WWDC Notes

Unsafe Swift

Show Apple's description.
What exactly makes code “unsafe”? Join the Swift team as we take a look at the programming language’s safety precautions — and when you might need to reach for unsafe operations. We’ll take a look at APIs that can cause unexpected states if not used correctly, and how you can write code more specifically to avoid undefined behavior. Learn how to work with C APIs that use pointers and the steps to take when you want to use Swift’s unsafe pointer APIs. To get the most out of this session, you should have some familiarity with Swift and the C programming language. And for more information on working with pointers, check out "Safely Manage Pointers in Swift".
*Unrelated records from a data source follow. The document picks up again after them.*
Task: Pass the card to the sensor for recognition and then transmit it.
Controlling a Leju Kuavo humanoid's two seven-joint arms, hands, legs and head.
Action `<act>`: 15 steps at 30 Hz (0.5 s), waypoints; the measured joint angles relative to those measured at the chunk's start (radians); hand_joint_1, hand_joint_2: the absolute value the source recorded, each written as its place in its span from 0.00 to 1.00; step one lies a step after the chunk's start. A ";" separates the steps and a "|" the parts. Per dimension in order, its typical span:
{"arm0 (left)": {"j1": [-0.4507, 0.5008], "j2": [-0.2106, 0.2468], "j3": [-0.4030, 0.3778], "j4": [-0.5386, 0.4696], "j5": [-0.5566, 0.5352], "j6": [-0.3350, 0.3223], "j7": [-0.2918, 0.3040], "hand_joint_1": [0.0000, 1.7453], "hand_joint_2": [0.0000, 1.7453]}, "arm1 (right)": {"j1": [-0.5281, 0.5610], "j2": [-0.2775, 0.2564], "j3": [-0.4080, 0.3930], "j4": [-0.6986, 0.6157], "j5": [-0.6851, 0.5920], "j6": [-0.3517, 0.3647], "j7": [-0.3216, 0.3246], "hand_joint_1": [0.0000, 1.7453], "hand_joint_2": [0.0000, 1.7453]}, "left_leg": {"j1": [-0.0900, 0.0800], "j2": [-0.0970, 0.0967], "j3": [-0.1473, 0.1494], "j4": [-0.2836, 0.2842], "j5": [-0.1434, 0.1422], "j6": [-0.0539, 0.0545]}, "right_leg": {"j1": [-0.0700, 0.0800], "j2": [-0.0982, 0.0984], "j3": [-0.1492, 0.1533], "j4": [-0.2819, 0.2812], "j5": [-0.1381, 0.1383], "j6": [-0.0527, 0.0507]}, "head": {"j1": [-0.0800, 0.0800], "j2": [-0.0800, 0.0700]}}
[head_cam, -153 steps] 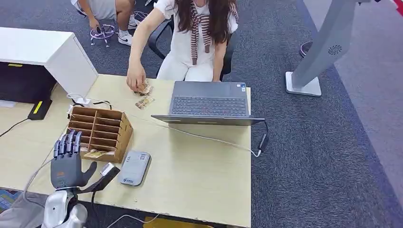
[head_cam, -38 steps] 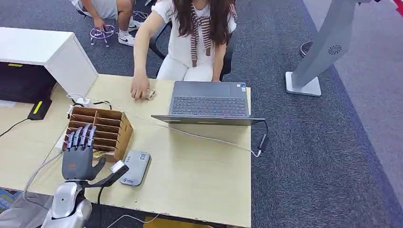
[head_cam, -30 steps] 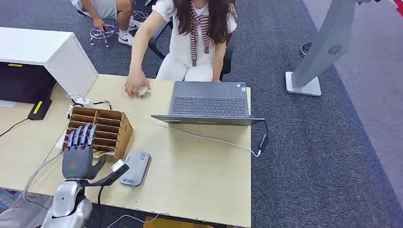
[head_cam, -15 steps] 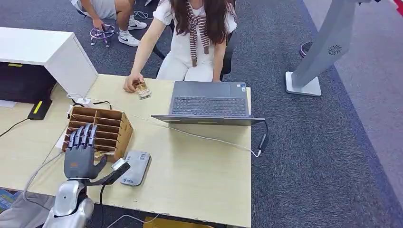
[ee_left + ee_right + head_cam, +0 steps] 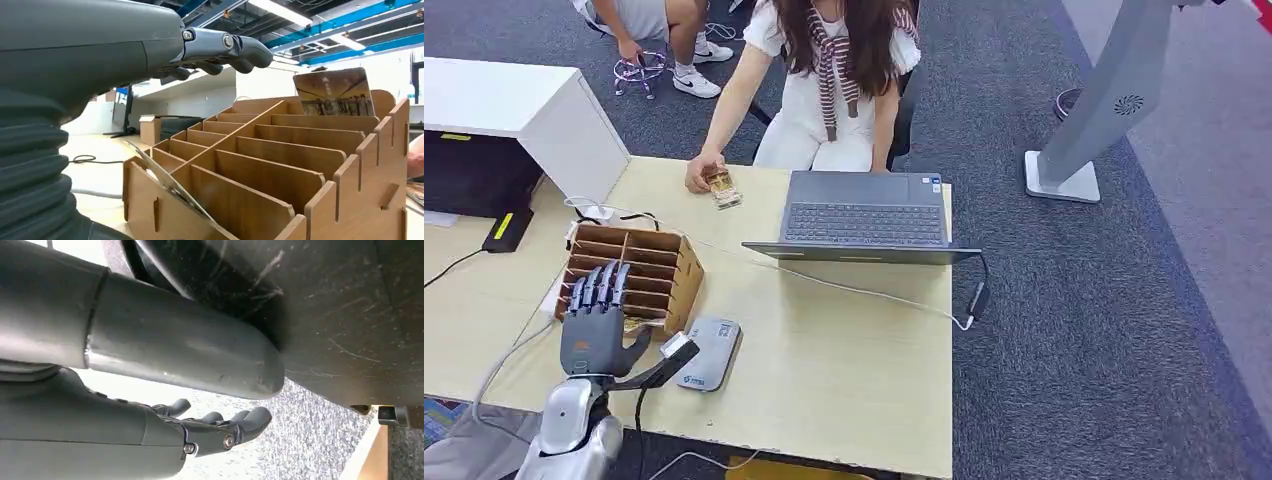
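From the head view I see my left hand [image 5: 594, 325] spread and holding nothing, over the wooden organizer [image 5: 636, 276], the sensor [image 5: 707, 352] at its 4 o'clock. Left wrist view: a card [image 5: 334, 92] stands upright in a far slot. Right wrist view: my right hand [image 5: 215, 428] hangs loose over carpet, holding nothing.

Our left hand [image 5: 596, 330] is dark grey, with a small orange mark on its back and a polished silver forearm [image 5: 564, 440] below it at 7 o'clock. Close up, its wrist wears a grey ribbed cover [image 5: 30, 180], and silver screws sit in the knuckles of the darker fingers [image 5: 240, 50]. Our right hand [image 5: 200, 432] is the same grey, with matching screws.
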 joint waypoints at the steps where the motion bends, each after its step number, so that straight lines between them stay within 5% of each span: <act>1: 0.000 -0.001 0.000 0.000 0.000 0.000 0.000 0.00 1.00 | 0.000 0.000 0.000 0.000 0.000 0.000 0.000 0.00 0.00 | 0.000 0.000 0.000 0.000 0.000 0.000 | 0.000 0.000 0.000 0.000 0.000 0.000 | 0.000 0.000; 15: -0.006 -0.012 0.000 0.000 0.016 0.009 0.030 0.00 1.00 | -0.001 0.000 0.013 0.000 0.000 0.001 -0.004 0.00 0.00 | 0.000 0.000 0.000 0.000 0.000 0.000 | 0.000 0.000 0.000 0.000 0.000 0.000 | 0.000 0.000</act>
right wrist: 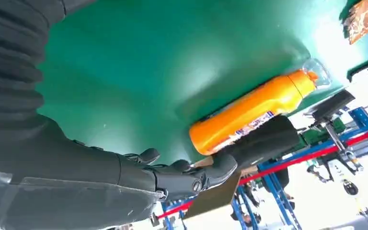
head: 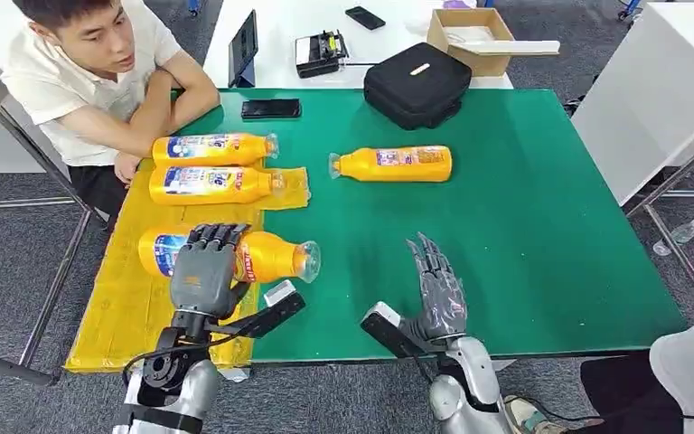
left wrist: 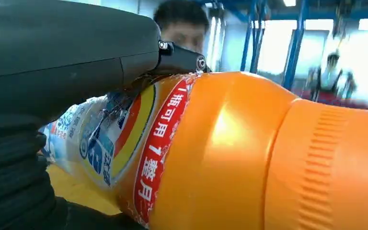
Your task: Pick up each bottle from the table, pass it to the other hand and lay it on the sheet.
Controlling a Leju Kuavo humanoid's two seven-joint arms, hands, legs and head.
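Observation:
My left hand [head: 204,268] grips an orange bottle [head: 267,256] lying across the near part of the yellow sheet [head: 122,312], its clear cap toward the table's middle. The left wrist view shows that bottle [left wrist: 230,153] close up under my dark fingers [left wrist: 67,52]. Two more orange bottles [head: 212,148] [head: 212,184] lie side by side on the sheet's far end. Another orange bottle [head: 396,164] lies on the green table [head: 524,226], also in the right wrist view [right wrist: 254,110]. My right hand [head: 434,289] hovers open over the table, fingers spread and empty.
A person [head: 90,63] leans on the table's far left corner. A phone [head: 270,108] and a black bag [head: 416,83] lie at the far edge. Behind stands a white table with a cardboard box [head: 470,36]. Another person's knee [head: 687,371] is at right.

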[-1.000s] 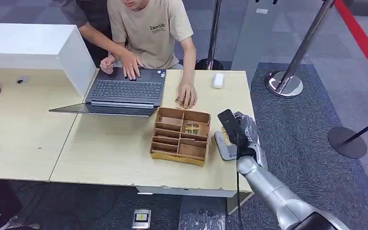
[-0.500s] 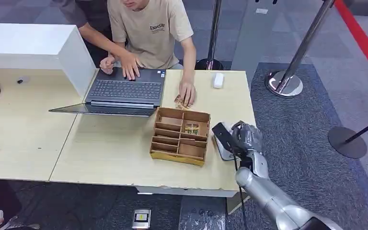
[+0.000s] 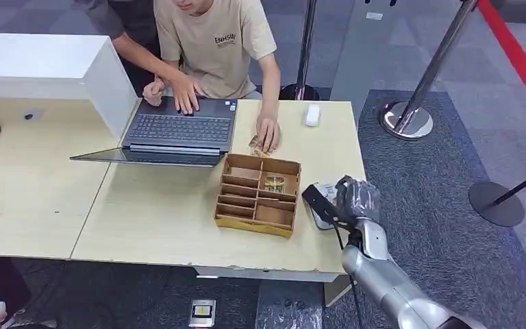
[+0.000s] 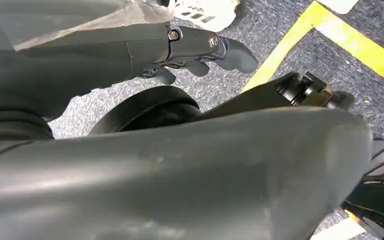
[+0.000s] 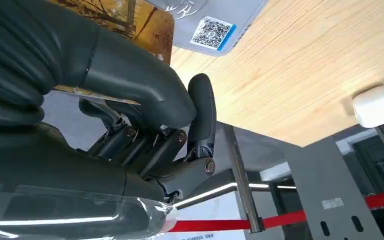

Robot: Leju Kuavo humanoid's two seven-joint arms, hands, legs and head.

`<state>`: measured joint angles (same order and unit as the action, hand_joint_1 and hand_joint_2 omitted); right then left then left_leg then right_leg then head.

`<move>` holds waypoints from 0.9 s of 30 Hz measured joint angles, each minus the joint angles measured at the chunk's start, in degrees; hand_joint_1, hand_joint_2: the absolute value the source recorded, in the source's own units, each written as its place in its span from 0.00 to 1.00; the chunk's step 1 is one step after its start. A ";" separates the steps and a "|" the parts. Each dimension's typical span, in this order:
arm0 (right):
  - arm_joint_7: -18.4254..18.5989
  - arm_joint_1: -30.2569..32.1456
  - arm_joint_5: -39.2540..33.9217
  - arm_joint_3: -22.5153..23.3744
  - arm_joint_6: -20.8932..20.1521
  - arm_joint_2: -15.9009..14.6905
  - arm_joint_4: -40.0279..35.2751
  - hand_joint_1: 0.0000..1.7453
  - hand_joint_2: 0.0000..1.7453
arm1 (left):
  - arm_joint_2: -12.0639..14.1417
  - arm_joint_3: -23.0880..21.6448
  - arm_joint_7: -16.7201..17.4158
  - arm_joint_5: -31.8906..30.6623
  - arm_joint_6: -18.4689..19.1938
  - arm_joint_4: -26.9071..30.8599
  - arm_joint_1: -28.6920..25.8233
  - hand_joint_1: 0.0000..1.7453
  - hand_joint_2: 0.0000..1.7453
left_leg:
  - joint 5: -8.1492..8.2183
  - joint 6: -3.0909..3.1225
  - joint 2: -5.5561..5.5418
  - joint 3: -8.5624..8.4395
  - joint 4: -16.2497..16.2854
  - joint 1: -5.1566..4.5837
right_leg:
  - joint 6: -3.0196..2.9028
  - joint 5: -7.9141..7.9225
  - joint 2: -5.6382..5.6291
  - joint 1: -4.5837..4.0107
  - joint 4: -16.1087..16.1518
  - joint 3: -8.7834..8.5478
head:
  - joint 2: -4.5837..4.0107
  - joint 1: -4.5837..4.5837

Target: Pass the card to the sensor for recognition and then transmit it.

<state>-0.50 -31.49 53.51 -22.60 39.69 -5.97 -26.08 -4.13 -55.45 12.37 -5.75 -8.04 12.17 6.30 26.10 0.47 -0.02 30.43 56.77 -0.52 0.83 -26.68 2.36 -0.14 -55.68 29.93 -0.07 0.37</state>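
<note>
My right hand (image 3: 357, 199) grips a dark card (image 3: 318, 199) and holds it low and nearly flat over the grey-white sensor (image 3: 324, 221), which lies on the table just right of the wooden organiser. In the right wrist view the card (image 5: 130, 25) shows a golden printed face right beside the sensor (image 5: 207, 17) with its QR label, and the hand (image 5: 145, 115) has its thumb curled over the card's edge. Whether the card touches the sensor I cannot tell. My left hand (image 4: 195, 47) hangs above the carpet, holding nothing, its fingers loosely extended.
A wooden compartment box (image 3: 257, 195) stands left of the sensor. A person sits behind the table (image 3: 144, 219), one hand on a laptop (image 3: 178, 130), the other flat beside the box. A small white device (image 3: 311, 114) lies at the far edge. Stanchion posts (image 3: 407, 116) stand to the right.
My right hand has tipped the card from nearly upright to almost flat and brought it down over the sensor. The person's hand by the box has barely shifted.
</note>
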 joint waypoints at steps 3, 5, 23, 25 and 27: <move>-0.20 0.33 0.18 0.74 0.00 0.07 0.00 1.00 1.00 | 0.00 0.00 0.02 0.00 0.00 0.00 0.00 0.00 0.00 | 0.00 0.00 0.00 0.00 0.00 0.00 | 0.00 0.00 0.00 0.00 0.00 0.00 | 0.00 0.00; -0.33 0.50 0.35 0.98 0.00 0.09 0.00 1.00 1.00 | 0.00 0.00 0.07 0.00 0.00 0.00 0.00 0.00 0.00 | 0.00 0.00 0.00 0.00 0.00 0.00 | 0.00 0.00 0.00 -0.01 0.00 0.00 | 0.00 0.00; -1.14 0.78 -0.85 2.27 0.00 0.50 1.66 1.00 1.00 | 0.00 0.00 0.07 0.24 0.00 0.00 0.00 0.00 0.00 | 0.00 0.00 0.00 0.00 0.00 0.00 | 0.00 0.00 0.00 0.00 0.00 -0.01 | 0.00 -0.02; -1.16 0.76 -0.94 2.32 0.02 0.57 1.92 1.00 1.00 | 0.00 0.00 0.07 0.26 0.00 0.00 0.00 0.00 0.00 | 0.00 0.00 0.00 -0.01 0.00 0.00 | 0.00 0.00 0.00 0.00 0.00 -0.01 | 0.00 -0.02; -1.16 0.74 -1.29 2.34 0.00 0.59 2.18 1.00 1.00 | 0.00 0.00 0.07 0.28 0.00 0.00 0.00 0.00 0.00 | 0.00 0.00 0.00 -0.01 0.00 0.00 | 0.00 0.00 0.00 0.00 0.00 -0.01 | 0.00 -0.02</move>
<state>-1.66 -30.75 52.22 -20.26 39.69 -5.38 -23.89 -4.13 -55.45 12.44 -5.47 -8.04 12.17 6.31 26.10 0.47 -0.02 30.42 56.76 -0.51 0.83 -26.68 2.36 -0.14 -55.68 29.92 -0.07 0.35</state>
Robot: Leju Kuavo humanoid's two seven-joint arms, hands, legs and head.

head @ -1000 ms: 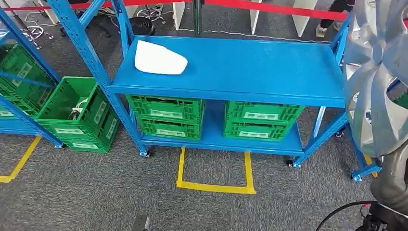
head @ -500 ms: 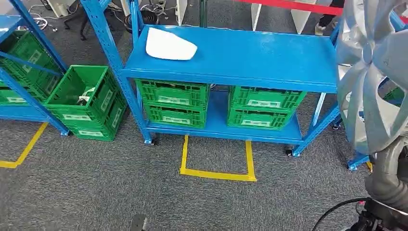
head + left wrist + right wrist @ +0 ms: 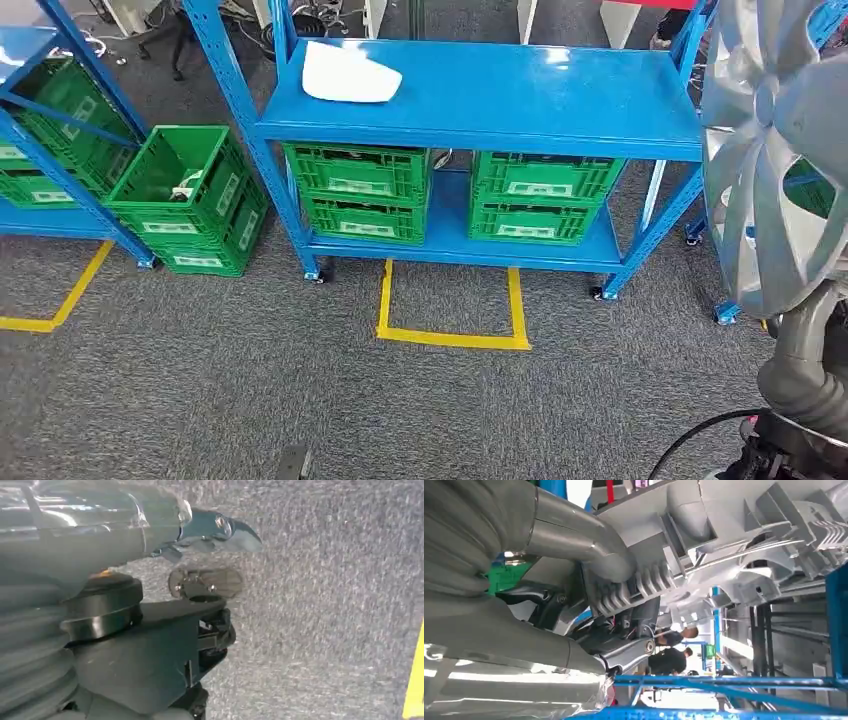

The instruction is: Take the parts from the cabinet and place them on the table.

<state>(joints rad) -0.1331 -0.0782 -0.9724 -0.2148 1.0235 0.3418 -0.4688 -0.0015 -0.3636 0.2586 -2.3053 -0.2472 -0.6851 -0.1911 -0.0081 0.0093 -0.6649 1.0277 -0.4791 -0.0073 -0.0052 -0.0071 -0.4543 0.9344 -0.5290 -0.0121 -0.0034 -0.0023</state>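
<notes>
— So, why is your right hand (image 3: 624, 630) so high?
— It grips the one silver wheel cover (image 3: 780, 150), lifting it clear of the blue worktop (image 3: 560, 110). One white part (image 3: 350, 73) lies there.
— Crates?
— You can count five green crates (image 3: 355, 190) in full view. Left hand (image 3: 150, 650): cannot tell its grip.

Blue shelving and green crates showing over grey carpet.
A bright blue shelf unit (image 3: 480, 95) is filling the upper centre, a white part (image 3: 350, 73) lying at its upper left; green crates (image 3: 360, 190) with pale labels are sitting below. A silver spoked wheel cover (image 3: 785, 150) is gleaming at the right edge. Yellow tape (image 3: 452, 338) is outlining a square on speckled grey carpet (image 3: 250, 390) at lower centre.
</notes>
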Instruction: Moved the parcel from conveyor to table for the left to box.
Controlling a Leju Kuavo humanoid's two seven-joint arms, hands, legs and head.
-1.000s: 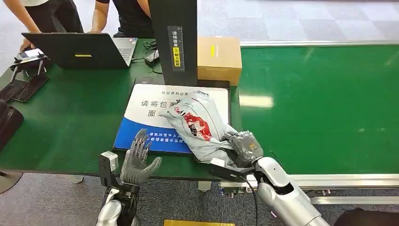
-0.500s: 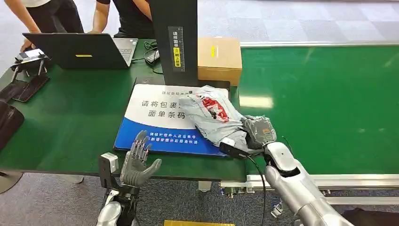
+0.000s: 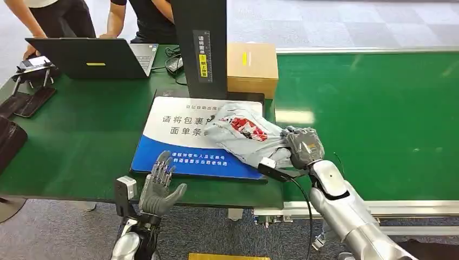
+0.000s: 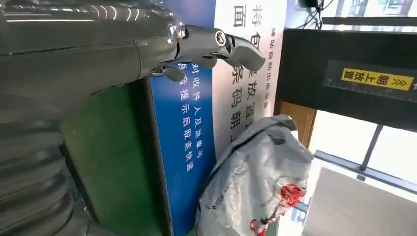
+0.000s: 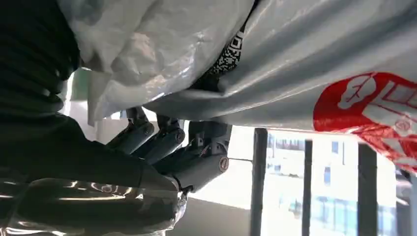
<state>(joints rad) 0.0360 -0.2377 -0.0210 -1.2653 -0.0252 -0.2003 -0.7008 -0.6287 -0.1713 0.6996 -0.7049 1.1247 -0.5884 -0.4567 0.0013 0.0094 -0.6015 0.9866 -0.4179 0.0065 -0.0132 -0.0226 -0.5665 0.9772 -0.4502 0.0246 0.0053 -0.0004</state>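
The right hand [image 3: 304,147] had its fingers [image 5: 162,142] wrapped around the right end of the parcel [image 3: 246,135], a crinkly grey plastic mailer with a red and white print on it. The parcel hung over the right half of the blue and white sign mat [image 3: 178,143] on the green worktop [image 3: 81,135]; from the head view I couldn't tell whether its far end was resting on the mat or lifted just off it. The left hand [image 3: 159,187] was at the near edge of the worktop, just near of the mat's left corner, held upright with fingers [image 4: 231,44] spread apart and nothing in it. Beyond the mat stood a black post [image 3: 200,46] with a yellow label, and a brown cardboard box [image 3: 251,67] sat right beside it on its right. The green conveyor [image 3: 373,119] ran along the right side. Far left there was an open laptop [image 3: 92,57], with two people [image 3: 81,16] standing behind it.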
To get the most out of this session, you should have some familiarity with Swift and the C programming language. The following notes will assume you understand pointers in C.

Unsafe and Safe

  • The distinction between safe and unsafe constructs is the way their implementations deal with invalid input.
  • Most operations in the standard library fully validate their input before executing.
  • Safe operations have well-defined behavior on all input.
  • Unsafe operations have undefined behavior on some input.
  • Force unwrap operator is safe because we can fully describe its behavior for all possible inputs.
  • Optional provides an unsafe force-unwrapping operation through its unsafelyUnwrapped property. This property does not verify the underlying value to be non-nil.
  • By using unsafe properties, you assume full responsibility to fulfill its requirements.
// Optional's force unwrapping operator

let value: Int? = nil

print(value!) // Fatal error: Unexpectedly found nil while unwrapping an Optional value
// Unsafe force-unwrapping

let value: String? = "Hello"

print(value.unsafelyUnwrapped) // Hello
// Invalid use of unsafe force-unwrapping

let value: String? = nil

print(value.unsafelyUnwrapped) // Guaranteed fatal error only in debug builds

Benefits of unsafe interfaces

  • Interoperability with code written in C or Objective-C.
  • Control over runtime performance.

Safe code ≠ no crashes

  • Safe APIs guarantee to stop execution by raising a fatal runtime error.
  • Swift is a safe programming language means its language and library-level features fully validate their input.

Unsafe Pointers

  • Unsafe pointer types are roughly on the same level of abstraction as pointers in the C programming language.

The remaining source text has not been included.